# seat heater



## M3toocool (Dec 18, 2003)

hello my 95 m3 has vader seats with the two switch seat heater control, and now my driver side seat doesn't heat up. The switch still lights up so i know its not a fuse. I went to the dealer and the guy looked at it real quick and he said they would have to take the seat out and check the heat pads. Can anyone help me with trying to fix this on my own so i dont dish out a few hundred or gran for a seat. or a link to buy a pad.
thanks
~


----------



## JoeCinVa (Apr 26, 2002)

M3toocool said:


> hello my 95 m3 has vader seats with the two switch seat heater control, and now my driver side seat doesn't heat up. The switch still lights up so i know its not a fuse. I went to the dealer and the guy looked at it real quick and he said they would have to take the seat out and check the heat pads. Can anyone help me with trying to fix this on my own so i dont dish out a few hundred or gran for a seat. or a link to buy a pad.
> thanks
> ~


Is it the seat cushion or the back cushion? You should eliminate the switch as a fault possibility by swapping the driver's and passenger's seat switches. If it is indeed the seat or the back heating element then you're going to have to pull the seat out of the car and remove the upholstery.

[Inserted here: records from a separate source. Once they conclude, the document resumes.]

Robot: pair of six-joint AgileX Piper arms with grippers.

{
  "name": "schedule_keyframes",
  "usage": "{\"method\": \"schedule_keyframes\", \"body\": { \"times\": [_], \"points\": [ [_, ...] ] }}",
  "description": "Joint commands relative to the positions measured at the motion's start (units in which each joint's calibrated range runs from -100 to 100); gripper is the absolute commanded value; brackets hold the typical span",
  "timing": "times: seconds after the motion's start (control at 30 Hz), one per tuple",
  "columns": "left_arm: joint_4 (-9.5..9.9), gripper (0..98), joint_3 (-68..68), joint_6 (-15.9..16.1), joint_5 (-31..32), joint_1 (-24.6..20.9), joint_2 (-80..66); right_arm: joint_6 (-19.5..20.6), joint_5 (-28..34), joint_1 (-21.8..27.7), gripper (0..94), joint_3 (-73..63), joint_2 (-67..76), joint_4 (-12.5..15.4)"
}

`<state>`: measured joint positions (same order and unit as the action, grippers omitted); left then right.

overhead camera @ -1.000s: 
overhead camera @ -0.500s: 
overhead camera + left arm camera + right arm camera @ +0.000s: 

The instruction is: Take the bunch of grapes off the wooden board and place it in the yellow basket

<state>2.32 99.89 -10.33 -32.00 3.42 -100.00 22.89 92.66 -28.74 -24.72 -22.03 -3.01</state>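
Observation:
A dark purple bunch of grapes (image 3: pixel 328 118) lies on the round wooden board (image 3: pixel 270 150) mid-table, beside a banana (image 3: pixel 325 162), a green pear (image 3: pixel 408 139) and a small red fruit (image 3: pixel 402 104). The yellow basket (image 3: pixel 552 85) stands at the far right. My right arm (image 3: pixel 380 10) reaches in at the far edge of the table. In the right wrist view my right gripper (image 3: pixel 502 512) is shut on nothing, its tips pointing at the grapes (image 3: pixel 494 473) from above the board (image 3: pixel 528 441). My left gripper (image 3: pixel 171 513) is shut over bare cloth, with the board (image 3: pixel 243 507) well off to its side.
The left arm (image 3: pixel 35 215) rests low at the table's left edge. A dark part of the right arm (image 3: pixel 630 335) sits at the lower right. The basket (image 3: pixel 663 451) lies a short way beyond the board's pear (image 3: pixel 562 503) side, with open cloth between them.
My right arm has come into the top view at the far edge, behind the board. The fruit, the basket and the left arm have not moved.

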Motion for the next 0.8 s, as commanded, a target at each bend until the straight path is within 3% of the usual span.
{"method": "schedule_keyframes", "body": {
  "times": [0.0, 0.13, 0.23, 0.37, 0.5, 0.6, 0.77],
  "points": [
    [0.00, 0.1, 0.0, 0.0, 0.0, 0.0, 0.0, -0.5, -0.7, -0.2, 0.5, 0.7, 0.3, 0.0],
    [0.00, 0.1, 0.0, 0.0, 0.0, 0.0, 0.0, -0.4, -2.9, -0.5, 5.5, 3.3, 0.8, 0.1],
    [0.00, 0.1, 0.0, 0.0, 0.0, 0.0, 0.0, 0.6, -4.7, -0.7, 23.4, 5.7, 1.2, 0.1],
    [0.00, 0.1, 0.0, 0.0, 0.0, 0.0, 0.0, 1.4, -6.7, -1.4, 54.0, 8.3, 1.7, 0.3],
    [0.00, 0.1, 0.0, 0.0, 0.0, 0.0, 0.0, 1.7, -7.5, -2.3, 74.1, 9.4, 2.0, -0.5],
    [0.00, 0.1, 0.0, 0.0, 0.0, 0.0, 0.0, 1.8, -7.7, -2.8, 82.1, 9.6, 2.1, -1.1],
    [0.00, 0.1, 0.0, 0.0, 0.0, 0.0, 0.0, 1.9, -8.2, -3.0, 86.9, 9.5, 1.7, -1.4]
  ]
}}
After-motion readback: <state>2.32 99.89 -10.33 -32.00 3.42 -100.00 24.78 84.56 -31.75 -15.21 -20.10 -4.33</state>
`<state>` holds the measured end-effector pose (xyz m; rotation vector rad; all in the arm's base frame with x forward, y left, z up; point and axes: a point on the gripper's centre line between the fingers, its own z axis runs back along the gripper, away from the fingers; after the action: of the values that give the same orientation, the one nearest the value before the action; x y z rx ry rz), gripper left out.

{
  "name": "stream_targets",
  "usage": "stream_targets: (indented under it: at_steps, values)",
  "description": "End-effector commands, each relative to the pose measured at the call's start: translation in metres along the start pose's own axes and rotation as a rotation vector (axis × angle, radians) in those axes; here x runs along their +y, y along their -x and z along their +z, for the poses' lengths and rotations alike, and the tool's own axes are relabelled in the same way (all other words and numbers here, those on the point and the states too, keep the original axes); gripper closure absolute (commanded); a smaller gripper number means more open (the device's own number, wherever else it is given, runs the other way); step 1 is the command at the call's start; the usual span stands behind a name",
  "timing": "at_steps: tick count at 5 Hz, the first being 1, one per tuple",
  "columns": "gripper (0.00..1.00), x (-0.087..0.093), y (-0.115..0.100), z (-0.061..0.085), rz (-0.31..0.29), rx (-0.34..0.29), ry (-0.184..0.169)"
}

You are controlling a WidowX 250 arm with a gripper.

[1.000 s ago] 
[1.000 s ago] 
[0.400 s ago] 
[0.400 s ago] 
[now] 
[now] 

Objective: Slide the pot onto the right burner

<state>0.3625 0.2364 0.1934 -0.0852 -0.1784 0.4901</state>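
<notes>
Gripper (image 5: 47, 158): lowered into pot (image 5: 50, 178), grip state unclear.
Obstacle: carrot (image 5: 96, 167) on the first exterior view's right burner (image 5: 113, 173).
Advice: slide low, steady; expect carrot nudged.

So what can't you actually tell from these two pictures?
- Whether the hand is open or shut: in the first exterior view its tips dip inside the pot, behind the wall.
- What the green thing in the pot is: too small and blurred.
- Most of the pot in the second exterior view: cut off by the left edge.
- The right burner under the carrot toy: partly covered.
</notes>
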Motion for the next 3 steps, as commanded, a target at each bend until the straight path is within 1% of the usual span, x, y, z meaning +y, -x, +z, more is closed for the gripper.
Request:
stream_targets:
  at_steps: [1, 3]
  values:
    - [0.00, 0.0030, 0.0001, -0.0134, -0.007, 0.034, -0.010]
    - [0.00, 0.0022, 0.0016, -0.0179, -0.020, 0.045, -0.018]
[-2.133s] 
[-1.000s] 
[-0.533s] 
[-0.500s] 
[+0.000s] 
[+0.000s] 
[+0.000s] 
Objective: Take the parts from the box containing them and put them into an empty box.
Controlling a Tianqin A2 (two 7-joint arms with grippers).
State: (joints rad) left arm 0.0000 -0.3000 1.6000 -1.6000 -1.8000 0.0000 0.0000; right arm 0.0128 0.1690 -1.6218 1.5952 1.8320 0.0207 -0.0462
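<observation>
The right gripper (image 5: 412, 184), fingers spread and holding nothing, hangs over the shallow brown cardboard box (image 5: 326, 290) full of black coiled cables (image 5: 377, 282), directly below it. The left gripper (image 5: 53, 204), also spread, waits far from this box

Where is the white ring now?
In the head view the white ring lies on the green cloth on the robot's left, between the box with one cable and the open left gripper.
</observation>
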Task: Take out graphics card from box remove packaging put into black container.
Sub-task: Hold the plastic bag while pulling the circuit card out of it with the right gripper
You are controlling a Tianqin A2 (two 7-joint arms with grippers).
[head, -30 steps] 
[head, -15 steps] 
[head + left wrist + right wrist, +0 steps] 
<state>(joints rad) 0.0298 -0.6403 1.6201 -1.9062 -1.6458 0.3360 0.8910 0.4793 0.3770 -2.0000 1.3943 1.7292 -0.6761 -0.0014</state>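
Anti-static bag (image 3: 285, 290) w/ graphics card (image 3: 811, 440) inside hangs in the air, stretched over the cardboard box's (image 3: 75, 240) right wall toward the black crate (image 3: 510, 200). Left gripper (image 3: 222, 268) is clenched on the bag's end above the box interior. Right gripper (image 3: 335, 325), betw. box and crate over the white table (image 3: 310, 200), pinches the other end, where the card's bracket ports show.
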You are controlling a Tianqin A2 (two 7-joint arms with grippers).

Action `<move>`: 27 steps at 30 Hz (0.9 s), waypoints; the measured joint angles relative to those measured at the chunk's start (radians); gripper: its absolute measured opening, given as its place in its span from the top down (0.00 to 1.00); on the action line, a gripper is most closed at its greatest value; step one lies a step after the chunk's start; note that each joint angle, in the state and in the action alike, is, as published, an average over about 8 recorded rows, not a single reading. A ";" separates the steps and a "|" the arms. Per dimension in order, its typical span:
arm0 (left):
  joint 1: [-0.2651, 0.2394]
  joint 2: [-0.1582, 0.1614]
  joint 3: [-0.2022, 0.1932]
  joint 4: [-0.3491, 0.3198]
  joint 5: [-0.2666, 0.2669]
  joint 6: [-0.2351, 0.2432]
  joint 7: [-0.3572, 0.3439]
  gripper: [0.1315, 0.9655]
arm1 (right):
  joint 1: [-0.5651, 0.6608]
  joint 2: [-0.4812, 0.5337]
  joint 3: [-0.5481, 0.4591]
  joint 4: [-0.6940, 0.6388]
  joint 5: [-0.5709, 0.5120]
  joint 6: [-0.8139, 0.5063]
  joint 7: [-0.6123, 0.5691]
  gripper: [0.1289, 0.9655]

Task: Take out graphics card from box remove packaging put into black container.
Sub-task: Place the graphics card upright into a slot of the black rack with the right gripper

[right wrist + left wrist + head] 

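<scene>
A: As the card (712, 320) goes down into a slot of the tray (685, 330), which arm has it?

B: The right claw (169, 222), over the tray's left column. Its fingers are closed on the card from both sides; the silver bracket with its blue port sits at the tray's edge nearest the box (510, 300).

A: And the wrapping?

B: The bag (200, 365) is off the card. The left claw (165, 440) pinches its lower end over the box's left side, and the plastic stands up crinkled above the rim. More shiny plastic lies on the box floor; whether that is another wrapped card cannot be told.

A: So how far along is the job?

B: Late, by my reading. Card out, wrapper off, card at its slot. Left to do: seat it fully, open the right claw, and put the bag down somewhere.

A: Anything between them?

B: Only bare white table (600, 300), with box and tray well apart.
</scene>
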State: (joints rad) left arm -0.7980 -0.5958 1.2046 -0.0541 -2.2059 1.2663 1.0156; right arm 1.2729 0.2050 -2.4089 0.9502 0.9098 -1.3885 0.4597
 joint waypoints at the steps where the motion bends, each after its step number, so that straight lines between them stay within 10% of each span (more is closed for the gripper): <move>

The heating elements are around $70-$80. It's not exactly that hard a job, more of a PITA. Doable but it'll be at least a couple hours of your time. Good luck.


----------



## BrazeauRacing (Jan 23, 2003)

Here's a write-up on swapping the upolstery from driver's to passenger... not exactly what you'll be doing, but it'll show you what's involved with removing the upolstery to change the heating elements.
http://m3.digital7.com/vaderswap.php


----------